Stored data entries:

##############################

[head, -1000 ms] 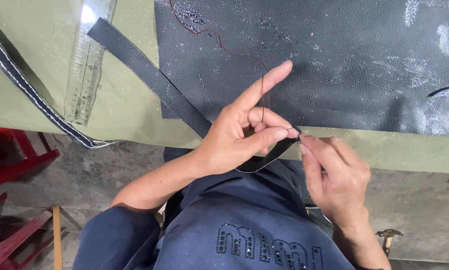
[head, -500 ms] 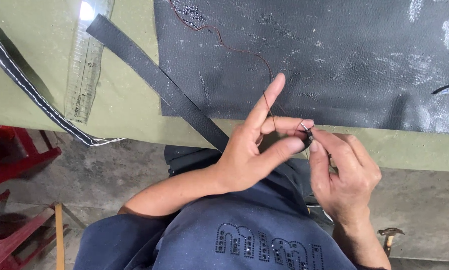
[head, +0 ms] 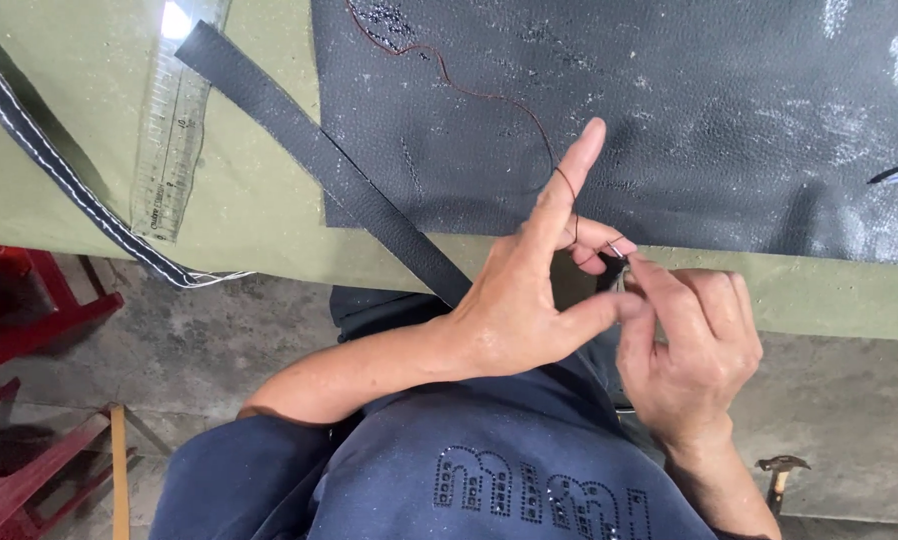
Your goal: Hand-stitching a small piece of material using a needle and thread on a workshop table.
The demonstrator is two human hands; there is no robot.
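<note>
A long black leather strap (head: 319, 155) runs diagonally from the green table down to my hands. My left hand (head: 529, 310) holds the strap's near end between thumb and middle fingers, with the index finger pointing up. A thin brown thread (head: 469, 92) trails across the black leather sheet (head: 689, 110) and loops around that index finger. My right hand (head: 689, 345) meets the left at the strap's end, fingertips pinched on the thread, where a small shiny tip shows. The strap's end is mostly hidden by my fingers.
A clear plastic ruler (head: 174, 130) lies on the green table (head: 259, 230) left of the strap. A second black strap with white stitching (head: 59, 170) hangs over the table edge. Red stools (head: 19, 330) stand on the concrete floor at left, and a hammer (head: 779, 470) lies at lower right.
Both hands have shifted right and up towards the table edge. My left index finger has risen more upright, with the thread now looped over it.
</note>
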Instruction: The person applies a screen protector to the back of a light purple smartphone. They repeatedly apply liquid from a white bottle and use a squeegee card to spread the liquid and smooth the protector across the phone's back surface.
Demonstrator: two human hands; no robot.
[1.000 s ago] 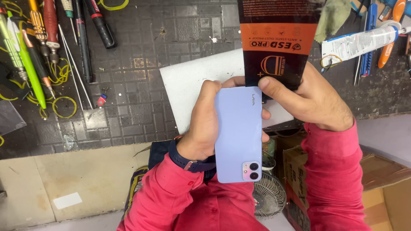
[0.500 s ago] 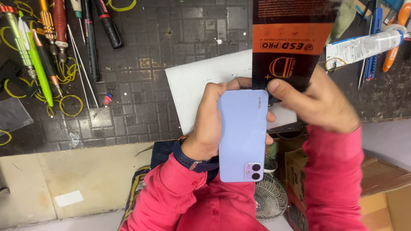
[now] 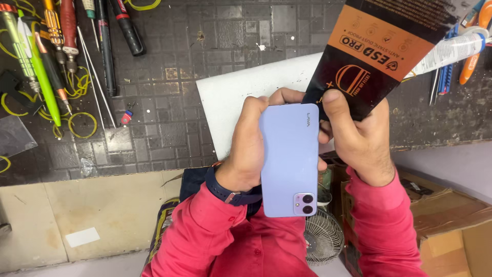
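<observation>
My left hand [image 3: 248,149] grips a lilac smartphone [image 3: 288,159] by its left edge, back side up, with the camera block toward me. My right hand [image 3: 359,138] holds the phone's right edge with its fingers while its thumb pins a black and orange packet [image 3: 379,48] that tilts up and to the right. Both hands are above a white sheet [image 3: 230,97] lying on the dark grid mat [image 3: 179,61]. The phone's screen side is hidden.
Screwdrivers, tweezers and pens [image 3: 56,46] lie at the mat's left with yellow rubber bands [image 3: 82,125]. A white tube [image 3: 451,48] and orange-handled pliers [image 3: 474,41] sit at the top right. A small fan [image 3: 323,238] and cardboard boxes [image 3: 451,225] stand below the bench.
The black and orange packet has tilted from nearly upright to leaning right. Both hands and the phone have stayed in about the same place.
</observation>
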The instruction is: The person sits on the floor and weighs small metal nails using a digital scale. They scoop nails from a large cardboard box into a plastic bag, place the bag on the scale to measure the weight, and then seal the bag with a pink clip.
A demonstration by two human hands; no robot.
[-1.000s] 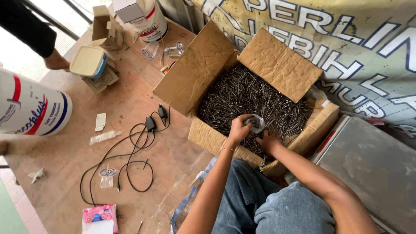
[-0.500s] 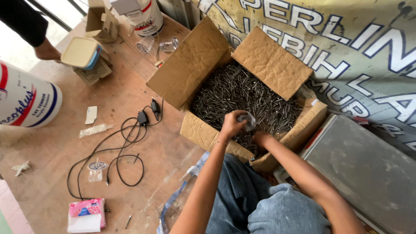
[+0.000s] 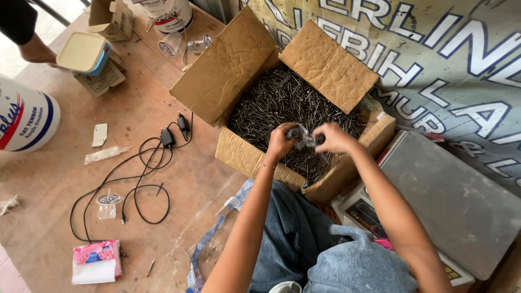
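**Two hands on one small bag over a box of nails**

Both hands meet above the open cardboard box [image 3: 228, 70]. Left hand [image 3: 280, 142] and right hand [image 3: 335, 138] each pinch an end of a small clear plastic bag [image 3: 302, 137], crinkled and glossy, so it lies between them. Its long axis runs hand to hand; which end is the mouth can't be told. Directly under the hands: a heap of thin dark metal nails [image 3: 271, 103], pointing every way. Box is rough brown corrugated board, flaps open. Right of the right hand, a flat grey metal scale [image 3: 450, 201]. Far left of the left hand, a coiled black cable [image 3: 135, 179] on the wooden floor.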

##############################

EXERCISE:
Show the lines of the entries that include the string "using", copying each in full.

ANSWER AREA:
Your goal: Hand-stitching a small piece of material using a needle and thread on a workshop table.
The instruction is: The person sits on the floor and weighs small metal nails using a digital scale. They scoop nails from a large cardboard box into a plastic bag, place the bag on the scale to measure the weight, and then seal the bag with a pink clip.

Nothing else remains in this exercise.